Don't Miss the Best by Choosing the Easier and More Remunerative in Disregard of Conscience
Now I might illustrate how to beware of choosing the easier in disregard of conscience by many instances. For example, the case of a young man. His work is hard and irksome and ill-paid, and he has a father who is dependent on him. From morning till evening it is a weary grind. There is no encouragement. There are scarce any prospects. And when evening comes he is so fagged that he can hardly follow a good book. And then there comes to him the glittering chance of work that is easier, and pay that is far better, on the condition that he shuts his eyes, and does not trouble about a tender conscience. Many a man accepts that swift deliverance. He offers the grain of incense to Diana. And then he prospers, and is kind at home, and there are comforts for the aged father. But nothing on earth can alter the old fact that such an act was faithless and untrue, and that a man forever from that moment has left the company of saints and martyrs. He has been tortured and accepted deliverance, and the world and the devil are exacting creditors. Somehow, as the years unroll themselves, he will discover he has missed the best. And if my words have any weight on young men who are starting out on life, they will write upon their hearts this text of Hebrews, and avoid that tragic mistake.

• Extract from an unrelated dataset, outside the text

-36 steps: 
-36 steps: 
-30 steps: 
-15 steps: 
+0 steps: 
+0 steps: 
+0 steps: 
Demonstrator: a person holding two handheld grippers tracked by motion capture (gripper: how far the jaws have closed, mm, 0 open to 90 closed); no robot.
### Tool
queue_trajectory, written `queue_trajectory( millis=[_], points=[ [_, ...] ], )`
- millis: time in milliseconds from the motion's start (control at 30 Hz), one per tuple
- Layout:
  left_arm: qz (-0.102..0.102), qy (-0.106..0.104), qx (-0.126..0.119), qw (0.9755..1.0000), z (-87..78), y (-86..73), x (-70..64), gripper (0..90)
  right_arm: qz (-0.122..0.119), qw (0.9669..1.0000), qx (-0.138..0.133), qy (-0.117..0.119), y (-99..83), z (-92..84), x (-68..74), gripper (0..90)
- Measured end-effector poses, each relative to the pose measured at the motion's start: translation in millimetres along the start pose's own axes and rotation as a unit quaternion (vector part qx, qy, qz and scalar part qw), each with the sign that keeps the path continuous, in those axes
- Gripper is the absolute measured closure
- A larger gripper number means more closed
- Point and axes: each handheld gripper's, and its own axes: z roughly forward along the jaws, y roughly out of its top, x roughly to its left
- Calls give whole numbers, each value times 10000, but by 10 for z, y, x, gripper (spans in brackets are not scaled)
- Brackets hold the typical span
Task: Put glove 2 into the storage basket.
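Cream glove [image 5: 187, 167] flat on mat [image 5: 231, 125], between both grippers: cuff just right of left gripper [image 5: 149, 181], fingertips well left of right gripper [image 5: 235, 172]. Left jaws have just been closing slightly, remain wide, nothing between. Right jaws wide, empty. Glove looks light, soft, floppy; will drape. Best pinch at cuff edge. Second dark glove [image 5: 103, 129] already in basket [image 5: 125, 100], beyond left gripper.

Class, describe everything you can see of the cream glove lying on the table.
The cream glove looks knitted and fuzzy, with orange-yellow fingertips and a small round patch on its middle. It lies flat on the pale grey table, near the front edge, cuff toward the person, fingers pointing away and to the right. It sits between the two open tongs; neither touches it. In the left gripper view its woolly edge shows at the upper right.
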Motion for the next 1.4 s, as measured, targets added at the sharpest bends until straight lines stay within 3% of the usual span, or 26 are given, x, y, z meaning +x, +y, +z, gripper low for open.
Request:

Faithfulness Is Better Than Happiness When Happiness Is Brought On by What Is False
Or I might take the case of a young woman who is set amid uncongenial surroundings. She is not happy. Perhaps she has to work, and probably her health is very far from good. I shall not paint the picture at its blackest, though I have seen it at its blackest for myself. I shall not touch on that most awful freedom that lurks on every street of every Babylon. But I shall say that she gets the offer of marriage from someone to whom God has never led her, and to whom in her woman's heart there is no drawing, as of those cords which have been knit in heaven. There is the chance of freedom, if you like. There is deliverance from all the drudgery. But, O my sister, at what an awful cost of all that is most womanly and delicate! A thousand times better to be tortured daily than to accept deliverance like that—and it is there, you see, that faith comes in. Faith that God can uphold you in the darkness, and give you music in the weariest mile. Faith that there are better things than happiness, when happiness is bought by being false. Faith that the best in life is ,ever lost when you are true to what is high and beautiful; and always lost when you have played the traitor to the sweet sincerities of womanhood.